If there really is no God, if the world was not in some sense designed for us, why is it so heartbreakingly lovely?
Dawkins never adequately explained why nature evokes such a profound aesthetic response in us. His fellow biologist Edward O. Wilson gave it a shot. Wilson suggested that natural selection might have instilled in us a “biophilia,” or reverence for nature, that benefits both us and those creatures with which we enjoy mutually beneficial relationships. But why do we respond to so many things—butterflies, starfish, rainbows, sunsets—from which we extract no tangible, utilitarian benefit?
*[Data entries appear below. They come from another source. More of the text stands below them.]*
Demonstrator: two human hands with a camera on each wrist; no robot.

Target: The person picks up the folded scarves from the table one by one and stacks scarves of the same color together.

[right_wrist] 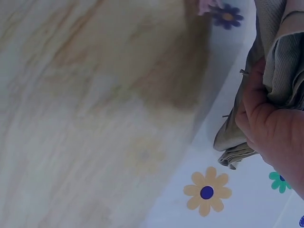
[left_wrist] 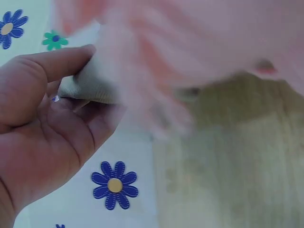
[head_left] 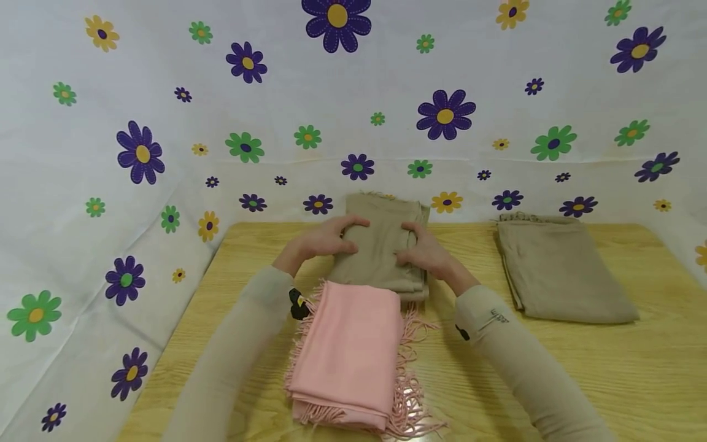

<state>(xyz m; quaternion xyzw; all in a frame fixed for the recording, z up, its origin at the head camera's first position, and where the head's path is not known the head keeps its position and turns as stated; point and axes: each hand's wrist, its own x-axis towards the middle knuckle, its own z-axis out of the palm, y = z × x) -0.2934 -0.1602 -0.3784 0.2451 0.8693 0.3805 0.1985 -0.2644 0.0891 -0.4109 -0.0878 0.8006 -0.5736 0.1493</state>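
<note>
A folded beige scarf (head_left: 381,252) lies at the middle back of the wooden table (head_left: 607,368). My left hand (head_left: 326,239) grips its left edge, thumb on top and fingers underneath; the left wrist view shows that beige edge (left_wrist: 90,85) pinched in the left hand (left_wrist: 52,118). My right hand (head_left: 422,248) holds the right edge, and in the right wrist view the right hand (right_wrist: 270,128) has fingers curled round layers of the beige scarf (right_wrist: 280,71). A folded pink fringed scarf (head_left: 348,359) lies just in front, between my forearms.
A second folded beige scarf (head_left: 558,270) lies at the table's right back. A white cloth with purple, green and yellow flowers (head_left: 442,116) covers the wall behind and drapes down the left side (head_left: 83,294). Bare wood shows at the front right.
</note>
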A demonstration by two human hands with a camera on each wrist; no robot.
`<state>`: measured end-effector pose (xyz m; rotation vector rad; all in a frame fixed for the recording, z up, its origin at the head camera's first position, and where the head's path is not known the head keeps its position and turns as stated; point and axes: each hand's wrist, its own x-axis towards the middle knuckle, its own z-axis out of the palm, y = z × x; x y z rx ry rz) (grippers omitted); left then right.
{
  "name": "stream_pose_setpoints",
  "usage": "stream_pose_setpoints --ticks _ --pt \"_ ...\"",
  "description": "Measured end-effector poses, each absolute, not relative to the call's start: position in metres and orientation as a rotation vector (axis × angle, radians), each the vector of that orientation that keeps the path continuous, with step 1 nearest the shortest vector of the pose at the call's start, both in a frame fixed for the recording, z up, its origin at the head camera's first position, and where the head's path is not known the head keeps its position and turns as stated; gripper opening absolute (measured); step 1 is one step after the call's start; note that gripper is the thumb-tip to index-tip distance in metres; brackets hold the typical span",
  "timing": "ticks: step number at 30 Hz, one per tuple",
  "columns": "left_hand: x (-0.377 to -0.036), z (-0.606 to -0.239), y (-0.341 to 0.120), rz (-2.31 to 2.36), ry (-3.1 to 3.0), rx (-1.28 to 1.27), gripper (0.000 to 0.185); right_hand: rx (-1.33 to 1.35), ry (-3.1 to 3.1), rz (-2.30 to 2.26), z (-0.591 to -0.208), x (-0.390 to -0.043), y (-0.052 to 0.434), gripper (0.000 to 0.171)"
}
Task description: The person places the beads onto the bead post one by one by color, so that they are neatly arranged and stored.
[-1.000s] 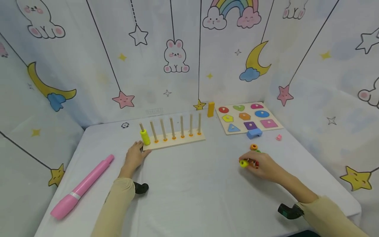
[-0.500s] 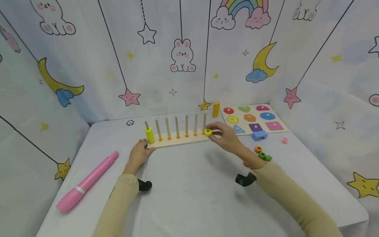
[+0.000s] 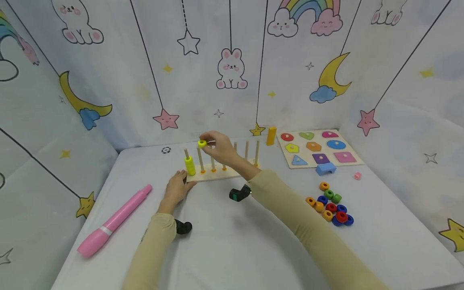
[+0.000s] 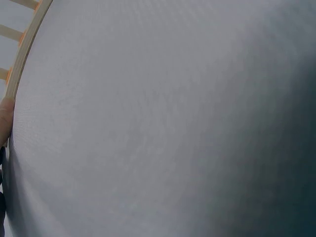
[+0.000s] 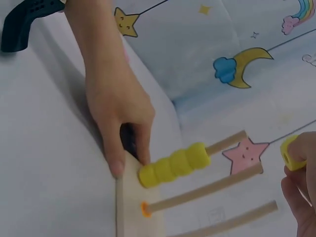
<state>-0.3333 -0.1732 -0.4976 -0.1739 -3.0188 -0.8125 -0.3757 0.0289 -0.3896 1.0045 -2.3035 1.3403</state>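
My right hand (image 3: 222, 151) pinches a yellow bead (image 3: 201, 143) between thumb and fingertips, above the peg rack near its left pegs. In the right wrist view this bead (image 5: 292, 154) is apart from the pegs beside it. Several yellow beads (image 3: 190, 166) are stacked on the leftmost peg, whose tip sticks out above them. The wooden peg rack (image 3: 232, 174) has bare pegs to the right, partly hidden by my right hand. My left hand (image 3: 176, 188) grips the rack's left end, thumb on its front edge. Only a fingertip of it shows in the left wrist view.
Loose coloured beads (image 3: 331, 208) lie on the right of the table, beyond my right sleeve. Behind them are a blue block (image 3: 325, 168), a shape puzzle board (image 3: 306, 158) and an upright yellow block (image 3: 271, 136). A pink tapered stick (image 3: 116, 219) lies at the left.
My right hand has carried the yellow bead from the loose beads leftward along the rack and up to peg-top height. My left hand stays at the rack's end. The head view has shifted slightly.
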Motion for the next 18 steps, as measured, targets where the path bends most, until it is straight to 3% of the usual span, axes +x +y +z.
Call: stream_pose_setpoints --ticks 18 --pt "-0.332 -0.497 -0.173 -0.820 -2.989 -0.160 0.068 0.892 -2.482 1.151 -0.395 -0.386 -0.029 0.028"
Another famous atheist, the physicist and Nobel laureate Steven Weinberg, eloquently explained his lack of belief in Dreams of a Final Theory (Vintage, 1994). Weinberg had no complaints about his own life. He had been “remarkably happy, perhaps in the upper 99.99 percentile.” But he had seen “a mother die painfully of cancer, a father’s personality destroyed by Alzheimer’s disease, and scores of second and third cousins murdered in the Holocaust.”

Weinberg rejected the proposition that evil is the price we pay for our God-given free will. “It seems a bit unfair for my relatives to be murdered in order to provide an opportunity for free will for the Germans,” he noted, “but even putting that aside, how does free will account for cancer? Is it an opportunity of free will for tumors?” Good questions. But then Weinberg added this line, which, like Dawkins’s recollection of how he disillusioned his daughter, made me smile: “I have to admit that sometimes nature seems more beautiful than strictly necessary.”